Why Are E-Cigarettes Becoming So Popular?
Tuesday, 12 May 2015 | Admin
Much to the disappointment of the tobacco industry, e-cigarettes are currently everywhere. The battery charged devices that deliver nicotine through vaporized liquid has changed the face of smoking and many are predicting that they will actually ‘out-sell’ cigarettes in 10 years time.
While the average person has probably heard that an e-cigarette is either perfectly harmless or the worst thing alive, what can’t be argued with is the exponential growth within our industry. Manufacturers claim that electronic cigarettes are a healthier alternative to conventional cigarettes. However, the Food and Drug Administration (FDA) has questioned the safety of these products.

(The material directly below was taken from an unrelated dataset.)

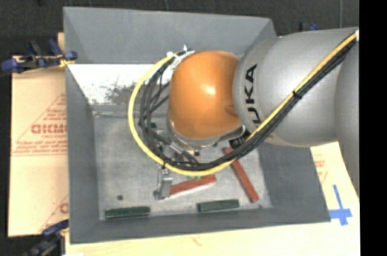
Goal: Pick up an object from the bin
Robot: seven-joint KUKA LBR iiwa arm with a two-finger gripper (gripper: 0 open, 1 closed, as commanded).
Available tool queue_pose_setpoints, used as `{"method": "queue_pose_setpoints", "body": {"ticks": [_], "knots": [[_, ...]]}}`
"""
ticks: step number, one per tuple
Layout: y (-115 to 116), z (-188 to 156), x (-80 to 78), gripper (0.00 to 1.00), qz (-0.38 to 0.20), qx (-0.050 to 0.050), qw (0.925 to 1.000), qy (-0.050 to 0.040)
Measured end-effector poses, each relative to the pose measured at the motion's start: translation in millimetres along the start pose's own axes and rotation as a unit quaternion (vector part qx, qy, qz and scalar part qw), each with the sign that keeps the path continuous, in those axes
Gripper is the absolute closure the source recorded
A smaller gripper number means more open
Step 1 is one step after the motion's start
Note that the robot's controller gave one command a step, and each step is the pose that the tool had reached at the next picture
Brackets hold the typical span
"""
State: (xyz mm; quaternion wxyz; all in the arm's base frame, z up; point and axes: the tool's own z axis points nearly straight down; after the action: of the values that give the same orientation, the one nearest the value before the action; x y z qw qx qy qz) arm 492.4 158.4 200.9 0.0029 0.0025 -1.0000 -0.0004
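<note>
My gripper hangs low over the bin floor near the front, just left of the middle, with most of it hidden under the arm's orange cover and cables. A red flat stick lies directly to its right, its left end touching or nearly touching the gripper tip. A second red-brown stick lies at an angle farther right, partly under the arm. I cannot see anything held.
Two dark green flat bars lie along the front wall, one at the left and one near the middle. A small dark speck sits on the floor to the left. The arm covers the bin's middle and right.
</note>
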Motion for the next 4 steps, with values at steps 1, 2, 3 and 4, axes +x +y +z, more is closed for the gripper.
{"method": "queue_pose_setpoints", "body": {"ticks": [1, 2, 3, 4], "knots": [[-1, -4, -1.9, 0.00, 0.002, -0.001, 1.0000, -0.0039], [-29, 18, 1.2, 0.00, -0.078, 0.000, 0.9969, -0.0068], [-79, 46, -13.6, 0.00, -0.142, 0.001, 0.9898, -0.0037], [-99, 60, -2.1, 0.00, -0.102, 0.000, 0.9948, -0.0039]]}}
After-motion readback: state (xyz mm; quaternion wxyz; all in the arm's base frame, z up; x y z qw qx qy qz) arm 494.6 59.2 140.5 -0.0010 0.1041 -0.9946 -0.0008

As opinion is still divided, NICE (National Institute for Health and Care Excellence) recommended the use of medicinally licenced nicotine containing products, as an alternative to smoking and this is one of the reasons why many people are choosing to make the switch. After all, the best evidence to date shows that using an e-cigarette is dramatically less dangerous than cigarette smoking.
As a result of not burning tobacco, the whole e-cigarette package is deemed safer. A 2012 study entitled Comparison of the effects of e-cigarette vapor and cigarette smoke on indoor air quality states, "For all byproducts measured, electronic cigarettes produce very small exposures relative to tobacco cigarettes. The study indicates no apparent risk to human health from e-cigarette emissions based on the compounds analyzed."
So they look like the real thing but instead of the puff of smoke you breath out containing many toxins, it is in fact water vapour. The biggest danger from tobacco is the smoke, and e-cigarettes don't burn. Tests show the levels of dangerous chemicals they give off are a fraction of what you'd get from a real cigarette.
Vaping has hundreds of flavoured options so it is seen as the better tasting alternative to cigarettes, which is appealing to many. While the first e-cigarettes were not produced by cigarette companies, cigarette companies have now gotten into the business because of the sheer demand.
Of course, the product itself has triggered a fierce debate among health experts and those within the industry. Some say that the device is a ‘gateway drug’ and that with big advertising budgets and celebrity endorsements they could make smoking popular again.
But others look at possible benefits for smokers. "Obviously, it would be best if smokers could quit completely," says Michael Siegel, MD, MPH, a professor at Boston University's School of Public Health. "But if that's not possible, I think they'd be a lot better off with e-cigarettes. They're a safer alternative."